The welcome gift is important during this period, as it validates the candidates decision and demonstrates the cultural values of recognition, appreciation, and inclusion. In addition, a couple of personal touches—a phone call or a text for example—can go a long way in keeping a candidate from being tempted by competitors. This is also an opportunity to pay candidates a compliment. For example, praising the way they handled themselves in the interview process is a simple act of recognition, and recognition is a key driver of employee engagement.
The Power of Recognition
It is hard to overstate the importance of respect and recognition. According to the study, 35 percent of respondents ranked respect as the top reason they accept offers. That’s even higher than job fit (23 percent) and compensation (18 percent). It’s also the top reason that employees leave jobs (24 percent). Furthermore, it’s more important than compensation (18 percent) or job fit (16 percent).
More compelling evidence is the fact that 70 percent of all respondents want to understand a company’s recognition program before applying and will look to the company’s career website to get information. Among active candidates, it’s even higher at 81 percent.
This suggests that it’s no longer enough to just include “people are our most important asset” in an employment brand. Most candidates are searching for insights into a company’s real culture, and employee testimonials around recognition can also have a big impact. Career pages should include pictures and videos of employees receiving recognition and rewards at a meeting or ceremony. A picture accompanying a testimonial will also help foster a more personal connection.
Onboarding Does Not Equal Paperwork
According to the report, the onboarding process has a strong influence on candidate retention. Almost 60 percent of respondents report that if the onboarding experience is poor, they will start a new job search almost immediately. If the first day doesn’t go smoothly, 69 percent will consider leaving during the first month, and 72 percent indicate that the total onboarding experience will affect their decision to stay with the organization more than a year.
A positive, well-planned onboarding program sets the stage for long-term employee engagement and helps set the candidate up for early successes. This process might include hosting a gathering in the break room to welcome the new hire or scheduling the new hire to have lunch with a buddy, mentor, manager, or team member. During the first week, the new hire might spend a couple of hours each with people from different departments to help build an internal network.
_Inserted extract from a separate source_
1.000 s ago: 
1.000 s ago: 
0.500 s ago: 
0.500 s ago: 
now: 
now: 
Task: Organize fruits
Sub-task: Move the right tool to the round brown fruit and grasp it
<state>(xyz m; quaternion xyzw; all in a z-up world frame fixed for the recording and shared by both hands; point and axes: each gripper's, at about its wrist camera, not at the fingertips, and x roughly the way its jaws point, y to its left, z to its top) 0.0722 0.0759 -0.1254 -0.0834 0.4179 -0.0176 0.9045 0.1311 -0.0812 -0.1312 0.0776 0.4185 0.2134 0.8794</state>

Many companies are implementing technology platforms to facilitate engagement, socialization, and peer-to-peer recognition. On a candidate’s first day, an engagement platform might present welcome messages from the CEO, direct supervisor, and coworkers. It can also provide links to important resources, describe local amenities (lunch spots, cafés, etc.), and reaffirm the company’s mission and culture.
The power of these approaches lies in consistent execution. .A diligent approach will deliver the strategic intent of best-in-class recruiting, onboarding, and retention programs. By extension, it can also make a significant impact on a company’s overall objectives.
Darren Findley is president of recruitment solutions of Engage2Excel and Tom Brennan is master writer for Decision Toolbox. The 2017 Trendicators report was based on a survey of 1,500 job seekers. Its author is Dr. Jack Wiley, chief scientific officer of Engage2Excel.